▸ **WHAT THE TASK REQUIRES**
Restate all of the data exactly.
--------------------
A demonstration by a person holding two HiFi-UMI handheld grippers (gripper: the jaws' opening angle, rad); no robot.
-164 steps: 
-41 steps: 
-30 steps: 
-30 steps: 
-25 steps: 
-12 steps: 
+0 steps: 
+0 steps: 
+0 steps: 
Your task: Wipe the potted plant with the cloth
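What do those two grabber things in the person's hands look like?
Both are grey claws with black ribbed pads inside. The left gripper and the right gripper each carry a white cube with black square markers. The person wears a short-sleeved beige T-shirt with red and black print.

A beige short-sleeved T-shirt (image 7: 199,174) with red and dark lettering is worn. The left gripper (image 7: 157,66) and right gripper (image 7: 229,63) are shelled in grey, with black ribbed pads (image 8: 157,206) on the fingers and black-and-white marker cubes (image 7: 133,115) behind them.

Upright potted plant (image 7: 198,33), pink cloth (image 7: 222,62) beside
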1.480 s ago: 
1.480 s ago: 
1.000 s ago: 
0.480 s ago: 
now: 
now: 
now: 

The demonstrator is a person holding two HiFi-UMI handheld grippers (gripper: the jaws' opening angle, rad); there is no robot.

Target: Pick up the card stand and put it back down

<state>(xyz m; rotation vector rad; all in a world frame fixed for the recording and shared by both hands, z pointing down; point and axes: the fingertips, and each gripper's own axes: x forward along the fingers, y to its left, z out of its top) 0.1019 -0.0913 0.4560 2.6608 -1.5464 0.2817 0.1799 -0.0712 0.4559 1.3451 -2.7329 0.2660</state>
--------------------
▸ **EXPECTED OUTPUT**
A demonstration by a person holding two HiFi-UMI handheld grippers (gripper: the jaws' opening angle, rad); no robot.
-164 steps: 
-41 steps: 
-30 steps: 
-30 steps: 
-25 steps: 
-12 steps: 
+0 steps: 
+0 steps: 
+0 steps: 
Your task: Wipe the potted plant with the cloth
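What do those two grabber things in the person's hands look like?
Both are grey claws with black ribbed pads inside. The left gripper and the right gripper each carry a white cube with black square markers. The person wears a short-sleeved beige T-shirt with red and black print.

A beige short-sleeved T-shirt (image 7: 199,174) with red and dark lettering is worn. The left gripper (image 7: 157,66) and right gripper (image 7: 229,63) are shelled in grey, with black ribbed pads (image 8: 157,206) on the fingers and black-and-white marker cubes (image 7: 133,115) behind them.

Upright potted plant (image 7: 198,33), pink cloth (image 7: 222,62) beside
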1.480 s ago: 
1.480 s ago: 
1.000 s ago: 
0.480 s ago: 
now: 
now: 
now: 

The demonstrator is a person holding two HiFi-UMI handheld grippers (gripper: the jaws' opening angle, rad); there is no robot.

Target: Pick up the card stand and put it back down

<state>(xyz m; rotation vector rad; all in a world frame fixed for the recording and shared by both hands, z pointing down; point and axes: the fingertips, and each gripper's own axes: x forward along the fingers, y to its left, z out of its top) 0.1019 -0.0913 0.4560 2.6608 -1.5464 0.2817 0.1799 -0.0712 0.4559 1.3451 -2.7329 0.2660</state>

No further output remains for this exercise.